I might attempt to describe Rosie as a vampire-regeneration-romance-human-condition musical cabaret, but no amount of hyphens between genres will really capture the many-legged creature this production is.

There is the angel Gabriel (Yuko Nishimura), a petite, pink-wigged fairy creature who might have fallen from the pages of a comic book. She is a pharmaceutical sales representative with a penchant for magic tricks - actual magic tricks, which she does often - and a mastery of live percussion. Her job is to help humans find happiness, although she does get a little distracted along the way; she also helps to introduce the play.

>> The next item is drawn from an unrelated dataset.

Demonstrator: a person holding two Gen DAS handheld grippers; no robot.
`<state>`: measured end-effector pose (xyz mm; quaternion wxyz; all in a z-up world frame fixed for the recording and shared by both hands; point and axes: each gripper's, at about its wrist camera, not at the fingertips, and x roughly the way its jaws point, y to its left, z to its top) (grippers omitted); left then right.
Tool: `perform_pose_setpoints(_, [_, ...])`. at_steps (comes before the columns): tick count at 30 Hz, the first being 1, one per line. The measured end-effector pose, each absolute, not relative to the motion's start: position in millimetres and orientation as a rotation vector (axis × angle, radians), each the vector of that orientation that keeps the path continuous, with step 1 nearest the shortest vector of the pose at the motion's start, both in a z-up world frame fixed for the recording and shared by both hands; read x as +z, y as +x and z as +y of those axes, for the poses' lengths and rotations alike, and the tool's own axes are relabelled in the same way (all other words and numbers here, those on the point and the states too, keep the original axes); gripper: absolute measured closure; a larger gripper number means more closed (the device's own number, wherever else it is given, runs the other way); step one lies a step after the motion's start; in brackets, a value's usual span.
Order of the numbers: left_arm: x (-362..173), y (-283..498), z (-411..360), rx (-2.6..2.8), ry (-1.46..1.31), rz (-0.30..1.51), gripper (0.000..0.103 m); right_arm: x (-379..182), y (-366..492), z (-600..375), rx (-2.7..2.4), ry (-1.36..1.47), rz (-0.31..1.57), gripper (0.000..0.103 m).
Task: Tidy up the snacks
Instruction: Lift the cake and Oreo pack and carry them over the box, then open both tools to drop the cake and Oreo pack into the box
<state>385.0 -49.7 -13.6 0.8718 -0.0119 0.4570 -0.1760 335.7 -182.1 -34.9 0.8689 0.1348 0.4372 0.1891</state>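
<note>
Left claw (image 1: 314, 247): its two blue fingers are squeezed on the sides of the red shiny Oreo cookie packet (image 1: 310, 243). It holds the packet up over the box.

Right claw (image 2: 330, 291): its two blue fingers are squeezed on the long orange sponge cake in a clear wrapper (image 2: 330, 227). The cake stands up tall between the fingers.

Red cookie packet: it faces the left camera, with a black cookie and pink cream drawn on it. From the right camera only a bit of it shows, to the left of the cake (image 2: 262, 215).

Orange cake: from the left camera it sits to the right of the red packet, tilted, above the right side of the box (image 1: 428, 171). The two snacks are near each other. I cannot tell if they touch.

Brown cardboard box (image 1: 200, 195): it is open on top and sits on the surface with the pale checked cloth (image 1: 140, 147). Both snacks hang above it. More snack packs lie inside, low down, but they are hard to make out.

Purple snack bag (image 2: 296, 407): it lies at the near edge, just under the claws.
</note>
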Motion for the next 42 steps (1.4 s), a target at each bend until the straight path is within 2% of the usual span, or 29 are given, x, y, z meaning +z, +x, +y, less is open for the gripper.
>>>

Then there are four vampires in the medical profession - two nurses, a surgeon and a head doctor - who run the Peaceful Hospital (anything but). They claim to have stopped drinking human blood, which has become increasingly tainted by disease and suffering. And finally there are the humans, two of the hospital's patients, who knit the entire production together: Faizal Abdullah as Worry and Kayo Tamura as Maria. They eventually fall in love, but not without some very long-drawn plot machinations to get them there.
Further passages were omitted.